国立成育医療研究センターの調査がニュースになっていました。
新型コロナ:コロナ禍、子の72%にストレス反応 成育センター調査 :日本経済新聞
原典はこちらです。
第2回調査報告書「コロナ×こどもアンケート」 | 国立成育医療研究センター
新型コロナウイルスのことを"コロナ"とだけ略しているのはちょっとどうかなと思いつつ、親と子どもに対してそれぞれアンケートを行うという興味深い内容です。
子どもの72%にストレス反応というのは、この調査報告書のp.34にあります。新型コロナウイルスに対する不安を抱えている様子がうかがえるのと、それ以外にもイライラしたり集中できなかったり寝付けなかったりするのを子どもが選んでいます。複数回答だからどれか一つに答えるとストレス反応ありということで、72%の子どもが何らかのストレスを抱えているということ。
自由回答の一部を抜粋すると次のとおり。
【気持ち】
・コロナのことを考えると寝ながら少し泣いてしまう(小学低学年男児/山口)
・死にたくなる(小学高学年女児/わからない・答えたくない)
・コロナの事を考えたりニュースで見たりするとなんとなくイライラしたりします(中学女児/新潟)
・何もできなくてストレスが溜まっている(小学高学年男児/東京)【社会性・対人面】
・新しいクラスで友達ができるのがしんぱい(小学中学年男児/神奈川)
・せんせいが こわいです ともだちとあそぶとおこられます.(小学低学年女児/富山)
・ともだちがほしいです(中学女児/福岡)
・家族とあまりうまくいっていない(中学女児/神奈川)
・ともだちにたたかれる(小学低学年男児/宮崎)
報告書をすべて読んでみましたが、子どもの生の回答が読めるのはありがたいと思いました。
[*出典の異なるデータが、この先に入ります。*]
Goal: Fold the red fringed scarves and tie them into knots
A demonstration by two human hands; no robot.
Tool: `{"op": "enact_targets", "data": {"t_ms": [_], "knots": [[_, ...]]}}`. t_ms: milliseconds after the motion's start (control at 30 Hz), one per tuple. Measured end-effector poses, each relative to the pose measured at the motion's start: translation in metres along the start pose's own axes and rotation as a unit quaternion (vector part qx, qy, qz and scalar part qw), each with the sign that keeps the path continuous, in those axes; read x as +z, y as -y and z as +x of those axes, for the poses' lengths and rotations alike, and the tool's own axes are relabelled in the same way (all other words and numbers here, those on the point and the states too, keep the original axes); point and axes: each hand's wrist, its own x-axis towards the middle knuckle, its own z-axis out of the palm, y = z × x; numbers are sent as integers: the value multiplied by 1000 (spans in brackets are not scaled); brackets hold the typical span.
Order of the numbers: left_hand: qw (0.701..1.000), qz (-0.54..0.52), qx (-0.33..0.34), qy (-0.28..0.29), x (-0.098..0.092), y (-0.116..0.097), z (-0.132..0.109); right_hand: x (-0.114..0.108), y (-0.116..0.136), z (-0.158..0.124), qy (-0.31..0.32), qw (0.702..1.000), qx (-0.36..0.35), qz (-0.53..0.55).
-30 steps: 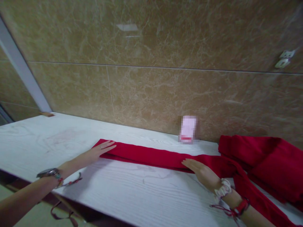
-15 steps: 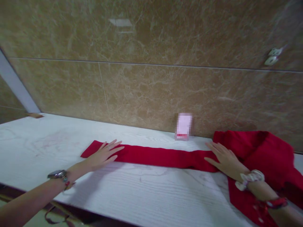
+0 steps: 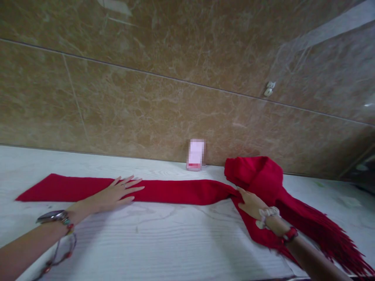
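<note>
A long red scarf [image 3: 181, 192] lies across the white table, its left part folded into a flat, narrow strip with a slanted left end. My left hand [image 3: 118, 193] rests flat on that strip with its fingers spread. Where the strip narrows and twists, my right hand [image 3: 250, 201] has its fingers closed on the cloth. Beyond the right hand the scarf is bunched in a loose heap near the wall, and its fringed end trails to the lower right.
A pink-and-white, blurred-out object [image 3: 195, 155] leans upright against the brown marble wall [image 3: 146, 105]. A small white fixture [image 3: 269, 89] is on the wall. The white table [image 3: 164, 242] has its back edge along the wall.
The view has shifted to the right. My left hand is now farther from the strip's left end. My right hand has gone from lying spread on the cloth to gripping it, and the fringe now shows.
</note>
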Motion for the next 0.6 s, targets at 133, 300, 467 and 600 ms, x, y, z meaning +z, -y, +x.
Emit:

新型コロナウイルスのことを恐れている子どもがこんなにいるとは想像していなかった。
夏休み明けというのは子どものストレスが大きくなるというのは毎年このブログでも紹介していますが、
夏休み明けの子どもの自殺が多いというけど休み明けがシンドいのは大人も一緒。休み明けは負荷を減らそう - 斗比主閲子の姑日記
それに加えて、新型コロナウイルスでもストレスを感じているとすると、先週から今週にかけて多くの学校が夏休みを短くして学校を再開しているものの、いつも以上に子どものケアをしたほうが良さそうです。
我が家の子どもたちもすでに通学をしており、遅れを取り戻そうとフルに授業が始まっています。話を聞く限り見ている限りはしんどそうではなさそうなものの、辛かったら休み遅刻早退保健室を多用するようには伝えています。
あと気になるのは親ですね。
この調査では子どもの生の声を確認できる以外に、親もストレスを抱え子どもに怒鳴り叩いていることも親からの回答として確認できます。在宅ワークで子育てにストレスを抱えている親がいるのは一般化していると思いますが、それが定点調査されている。親の自由回答を一部抜粋すると次の通り。
・実際に子供に対して怒鳴るなどはなかったのですが、設問でそのように回答を迫られると辛い気持ちになりました。
・答えるのに振り返っていたら、涙が出てきました。 自分で思っていたよりも、気を張って疲れていたんだなと思いました。アンケートの趣旨には反するかもしれませんが、自分を省みる機会としてもありがたいと思いました。
・第 1 回のアンケート結果を見て、皆同じようにストレスを抱えて頑張っていたんだと分かり少しホッとした。
子どもに怒鳴る教師や親がいるということは、その教師や親もストレスを抱えている可能性が高いわけです。そして、夏休み明けに体調を崩すのは子どもだけではなく大人も同様というのは大人の自殺者数が長期休暇明けに多いことからもおおよそ確認されています。新型コロナウイルスでストレスを感じているのは親も教師も同様のはず。
どうか皆様ご自愛くださいませ。